Кристалл недоверчиво взглянула на Дэйва, нервно поерзав на сидении.

– Это шутка, Кристалл. Я бы не стал проделывать это с дочерью по такому поводу. Не беспокойтесь об этом.

– Да, конечно, – тряхнув светло-пшеничными кудрями, буркнула она.

– Расскажите мне про учебу в университете. Вам нравится в «Пейс»? – мгновенно переменив тему, полюбопытствовал он.

– Да, очень. Я мечтала поступить в университет в Нью-Йорке, и иногда мне до сих пор не верится, что я здесь. И как будто на своем месте.

– То есть вы не из Нью-Йорка?

– Я приехала сюда три года назад из Миннесоты. Литтл-Фолс.

– Скучаете по дому?

Кристалл принялась задумчиво кусать сухие губы, глядя куда-то в сторону, а потом уверенно сказала:

– Нет, я счастлива, что перебралась сюда.

Едва Дэйв почувствовал, что ему удалось немного разговорить Кристалл, как она вновь предпочла стать немногословной, спрятавшись в своей раковине. По всей вероятности, этот вопрос она тоже не желала с ним обсуждать.

– А чем предпочитаете заниматься в свободное от учебы время?

– Я рисую, – промолвила Кристалл, заправляя за ухо прядь волос.

– Здорово! – искренне восхитился Дэйв. – Что же тогда заставило вас поступить на экономический?

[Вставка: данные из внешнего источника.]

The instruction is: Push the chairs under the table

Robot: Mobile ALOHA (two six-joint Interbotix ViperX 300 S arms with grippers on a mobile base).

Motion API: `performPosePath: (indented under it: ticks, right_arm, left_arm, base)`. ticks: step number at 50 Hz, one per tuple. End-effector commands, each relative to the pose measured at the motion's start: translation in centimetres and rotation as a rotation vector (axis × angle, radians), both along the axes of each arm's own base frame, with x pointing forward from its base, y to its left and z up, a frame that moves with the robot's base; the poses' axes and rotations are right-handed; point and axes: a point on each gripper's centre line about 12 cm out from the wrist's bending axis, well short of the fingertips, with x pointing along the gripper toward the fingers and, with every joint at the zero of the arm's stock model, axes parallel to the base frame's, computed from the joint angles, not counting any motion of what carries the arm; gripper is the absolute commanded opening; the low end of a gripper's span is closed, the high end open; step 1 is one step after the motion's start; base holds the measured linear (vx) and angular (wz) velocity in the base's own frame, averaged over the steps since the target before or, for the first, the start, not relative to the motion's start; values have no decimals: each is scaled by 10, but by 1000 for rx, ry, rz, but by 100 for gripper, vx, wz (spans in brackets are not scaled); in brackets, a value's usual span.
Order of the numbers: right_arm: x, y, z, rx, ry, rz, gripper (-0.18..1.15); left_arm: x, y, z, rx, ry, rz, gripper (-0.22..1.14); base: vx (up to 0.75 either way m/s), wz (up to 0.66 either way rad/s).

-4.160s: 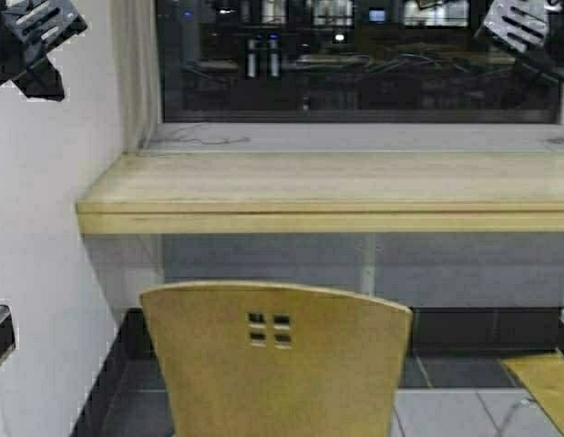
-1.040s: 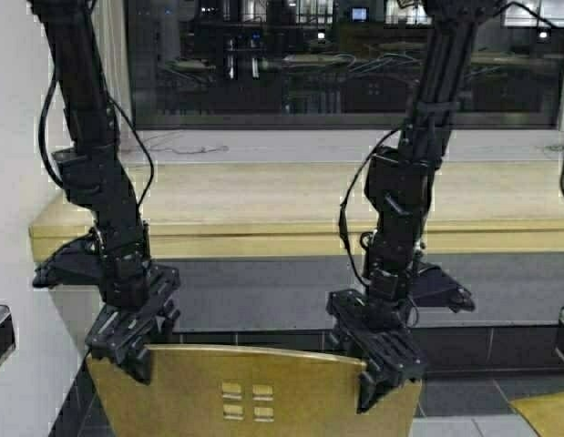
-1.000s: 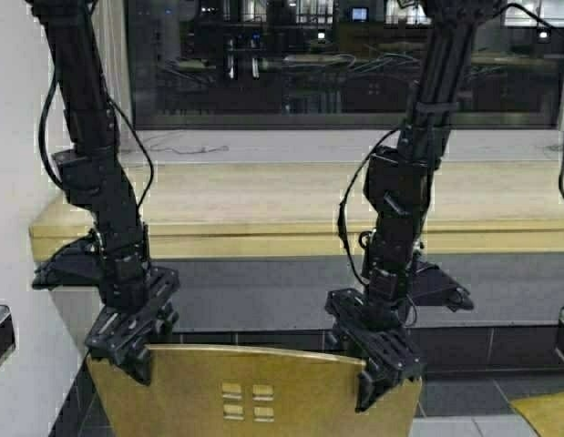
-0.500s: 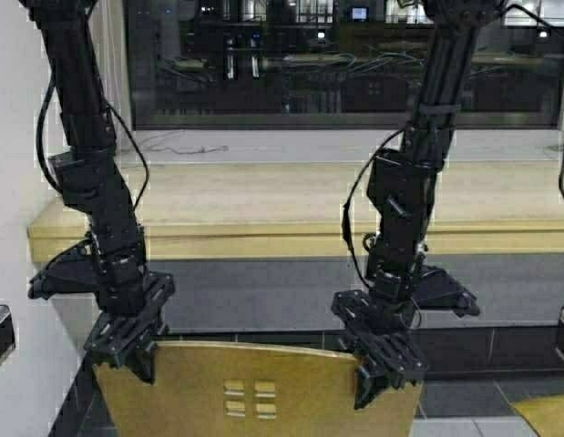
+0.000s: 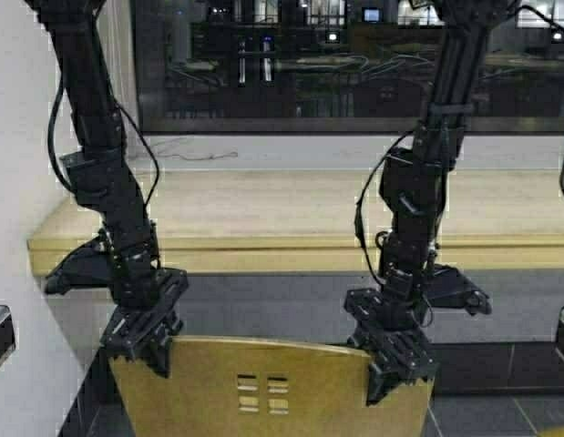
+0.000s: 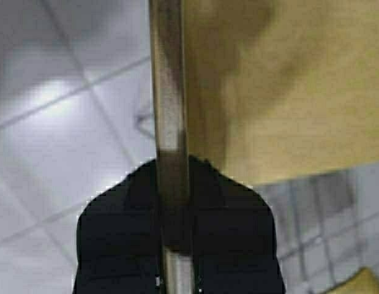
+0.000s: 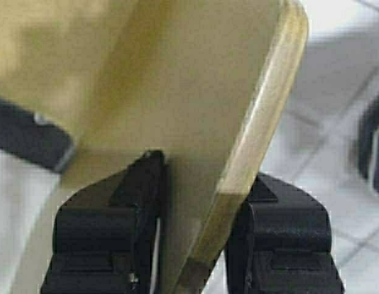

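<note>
Only one chair (image 5: 263, 387) shows, and just its backrest: seat and legs are cut off at the lower edge of the high view. Its four small square cutouts (image 5: 261, 393) sit midway between the two grippers. The left gripper (image 5: 147, 339) clamps the top edge at one corner, the board's thin rim running between its black fingers (image 6: 116, 239) in the left wrist view. The right gripper (image 5: 395, 362) clamps the other corner, its fingers (image 7: 106, 236) pressed on both faces of the tilted board. Both jaws are closed narrow on the backrest. Beyond the grippers, one table (image 5: 291, 223) runs across, its thick front edge level with the arms' lower links; its far right end is cut off. Behind it, a window (image 5: 336, 64) shows dim shapes too dark to make out.
</note>
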Motion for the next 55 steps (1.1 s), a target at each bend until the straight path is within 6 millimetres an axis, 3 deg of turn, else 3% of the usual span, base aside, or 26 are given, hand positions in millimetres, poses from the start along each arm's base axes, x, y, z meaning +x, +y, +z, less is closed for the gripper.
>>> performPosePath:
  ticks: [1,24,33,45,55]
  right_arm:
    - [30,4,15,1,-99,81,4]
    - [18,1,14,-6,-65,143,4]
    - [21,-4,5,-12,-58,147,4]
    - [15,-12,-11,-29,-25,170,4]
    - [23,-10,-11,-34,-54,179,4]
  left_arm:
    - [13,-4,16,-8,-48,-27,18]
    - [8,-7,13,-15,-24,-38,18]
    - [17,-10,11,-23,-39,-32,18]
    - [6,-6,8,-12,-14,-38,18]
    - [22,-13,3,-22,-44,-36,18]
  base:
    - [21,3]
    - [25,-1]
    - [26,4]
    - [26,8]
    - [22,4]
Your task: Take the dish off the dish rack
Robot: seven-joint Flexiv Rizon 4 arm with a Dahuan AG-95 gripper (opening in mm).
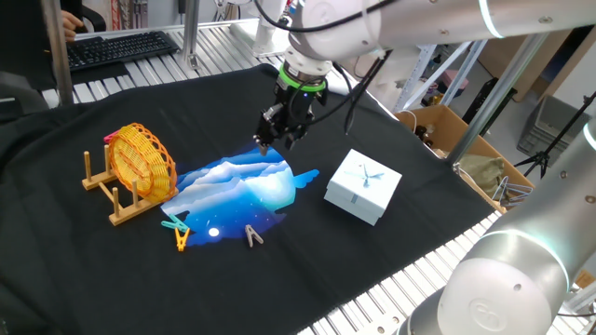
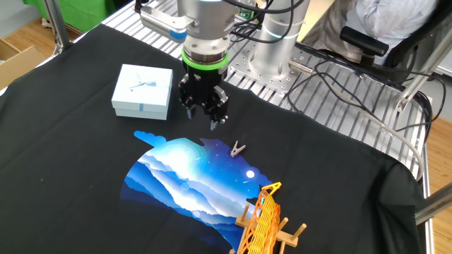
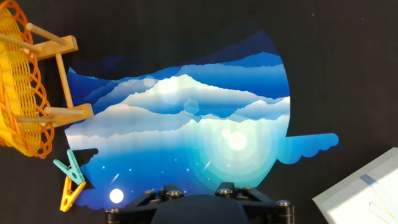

– Изначально я подавала документы на факультет искусств, но с экономическим образованием легче найти работу, да и университет обещает помочь с трудоустройством своих студентов. А вот хорошим, востребованным художником стать непросто. Нужно особое видение окружающего мира, а я примитивна. В конце концов, сейчас это только хобби, не более.

– Хобби часто перерастает во что-то большее. Но вы очень ответственно подошли к планированию своего будущего.

Кристалл благодарно улыбнулась, смущенно опустив голову. Дэйв верно заметил: она не хотела относиться к своему будущему спустя рукава. Кристалл не совершала необдуманных поступков: знала, что это может повлечь за собой ее возвращение в Литтл-Фолс, на что она, естественно, не рассчитывала. Кристалл всегда твердила себе: главное не то, чего она хочет, а то, что ей нужно.